----- EXERCISE DATA -----

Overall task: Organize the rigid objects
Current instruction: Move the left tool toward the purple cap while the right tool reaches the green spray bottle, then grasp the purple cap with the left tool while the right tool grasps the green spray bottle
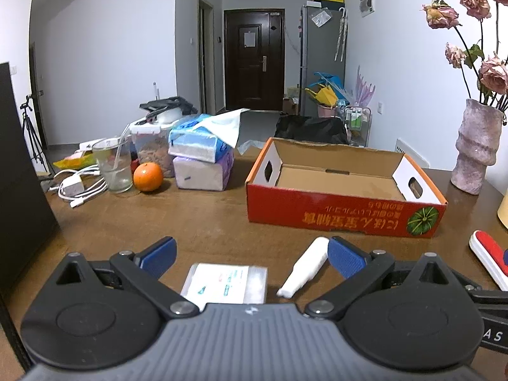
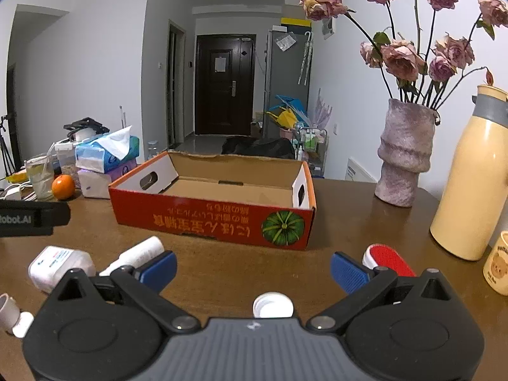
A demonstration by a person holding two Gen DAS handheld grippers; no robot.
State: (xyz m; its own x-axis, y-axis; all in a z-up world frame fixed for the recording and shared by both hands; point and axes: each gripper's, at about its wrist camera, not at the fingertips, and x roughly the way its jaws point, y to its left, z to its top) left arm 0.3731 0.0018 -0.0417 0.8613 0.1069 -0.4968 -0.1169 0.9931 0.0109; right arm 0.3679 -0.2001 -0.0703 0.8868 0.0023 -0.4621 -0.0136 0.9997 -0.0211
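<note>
An empty red cardboard box (image 1: 343,212) (image 2: 216,222) lies open on the brown table. My left gripper (image 1: 250,258) is open, low over the table; a white labelled packet (image 1: 225,282) lies between its jaws and a white tube (image 1: 304,266) rests by its right finger. My right gripper (image 2: 254,268) is open, with a white cap (image 2: 273,305) lying between its jaws. The packet (image 2: 58,265) and the tube (image 2: 139,250) lie left of it. A red and white brush (image 2: 389,258) (image 1: 487,258) lies by its right finger.
A pink vase with dried roses (image 2: 404,155), a cream thermos (image 2: 473,177) and a cup (image 2: 498,266) stand at the right. At the far left are tissue packs (image 1: 200,155), an orange (image 1: 147,176), a glass (image 1: 114,165) and a charger with cables (image 1: 76,187).
</note>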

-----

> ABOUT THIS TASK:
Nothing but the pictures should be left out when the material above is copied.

> WRITTEN REPLY:
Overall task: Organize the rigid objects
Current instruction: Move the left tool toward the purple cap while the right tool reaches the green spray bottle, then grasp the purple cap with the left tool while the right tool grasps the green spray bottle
A demonstration by a person holding two Gen DAS handheld grippers; no robot.
State: (xyz m; its own x-axis, y-axis; all in a z-up world frame fixed for the recording and shared by both hands; point and axes: each gripper's, at about its wrist camera, not at the fingertips, and x roughly the way its jaws point, y to its left, z to its top) left arm 0.3731 0.0018 -0.0417 0.8613 0.1069 -0.4968 -0.1169 0.9931 0.0109; right arm 0.3679 -0.2001 -0.0703 0.8868 0.0023 -0.4621 -0.0136 0.9997 -0.0211
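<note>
An empty red cardboard box (image 1: 343,212) (image 2: 216,222) lies open on the brown table. My left gripper (image 1: 250,258) is open, low over the table; a white labelled packet (image 1: 225,282) lies between its jaws and a white tube (image 1: 304,266) rests by its right finger. My right gripper (image 2: 254,268) is open, with a white cap (image 2: 273,305) lying between its jaws. The packet (image 2: 58,265) and the tube (image 2: 139,250) lie left of it. A red and white brush (image 2: 389,258) (image 1: 487,258) lies by its right finger.
A pink vase with dried roses (image 2: 404,155), a cream thermos (image 2: 473,177) and a cup (image 2: 498,266) stand at the right. At the far left are tissue packs (image 1: 200,155), an orange (image 1: 147,176), a glass (image 1: 114,165) and a charger with cables (image 1: 76,187).
</note>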

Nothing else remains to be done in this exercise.